Mike Morrison thought he was destined for the life of a soldier, specifically a Marine paratrooper, and was attending the University of Oklahoma on a Navy scholarship. He found his plans changed after he blew out a knee while playing football.
After earning a degree in psychology with high honors from OU in 1971, he continued his education at the university. He received his law degree in 1974 and was named the Outstanding Law Student for the year by the Oklahoma Bar Association.
When Morrison joined the Baylor faculty in 1977, he was slightly older than the students he had been hired to teach.
"I had several students come up to me in those early years to thank me for being compassionate. That surprised me because I thought I was a tough professor," he said. "It's rare that I would ever walk out of a classroom without learning something from my students that I didn't know when I walked in, even after over 30 years of teaching. There's a symbiotic relationship there – they learn from me, I learn from them, and we all learn from each other."

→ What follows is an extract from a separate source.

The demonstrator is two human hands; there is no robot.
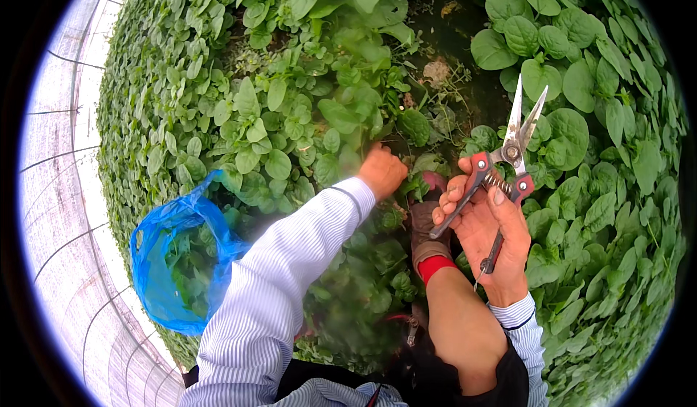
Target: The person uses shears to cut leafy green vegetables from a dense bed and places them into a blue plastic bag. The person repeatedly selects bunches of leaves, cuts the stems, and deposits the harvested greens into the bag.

He began making his mark as an expert on redistricting and voting rights in 1978. Along with Professor David Guinn, Morrison has represented cities, counties, and school districts throughout Texas and Arkansas. In 1981, he represented the Texas Secretary of State's office during the statewide redistricting litigation, and in 1991 he served as a consultant to the Texas Legislative Council for the State of Texas redistricting process. He was hired by the Lt. Governor of Texas to serve as Legal Advisor to the Senate Jurisprudence Committee in preparing and conducting Congressional Redistricting during three special legislative sessions from July through October 2003.
His expertise in local government has made Morrison an active member of the Waco community. He served on the Waco City Council from 1994-1996 and for two terms as Mayor of Waco from 1996-2000, during which he represented Waco nationally and internationally. In 2005, he was tapped by former Baylor interim president Bill Underwood to serve as chief of staff, a position he also held under Baylor President John M. Lilley.
In 2006, he was named the Jo Murphy Chair of International Education and director of the Center for International Education. As such, he was responsible for the global opportunities offered to students, faculty and staff and finds himself traveling to countries throughout the world. In 2011, he returned to the Law School teaching full time.
"In the last two years I've spent anywhere from 10 days to two weeks a month overseas," he said, "so when I'm back in town and I've gotten caught up at the office, quite frankly going home and sitting down to read a book is exciting."
Morrison is admitted to practice in Oklahoma, Kansas and Texas, as well as the United States Supreme Court and the federal courts of Texas and Oklahoma. He has been recognized by his peers with election as a fellow of both the Texas and the American Bar Foundations. Additionally, he was named a Baylor Outstanding Professor in 1997.
For many years, Morrison and his wife, Nancy, along with fellow Baylor Law Professor Mike Rogers, and his late wife, Diane, spent several weeks during summers sailing in the Caribbean or on the small island of Aruba. He and Nancy, who retired from the Waco firm of Naman, Howell, Smith and Lee, are both ordained Elders and members of the First Presbyterian Church of Waco.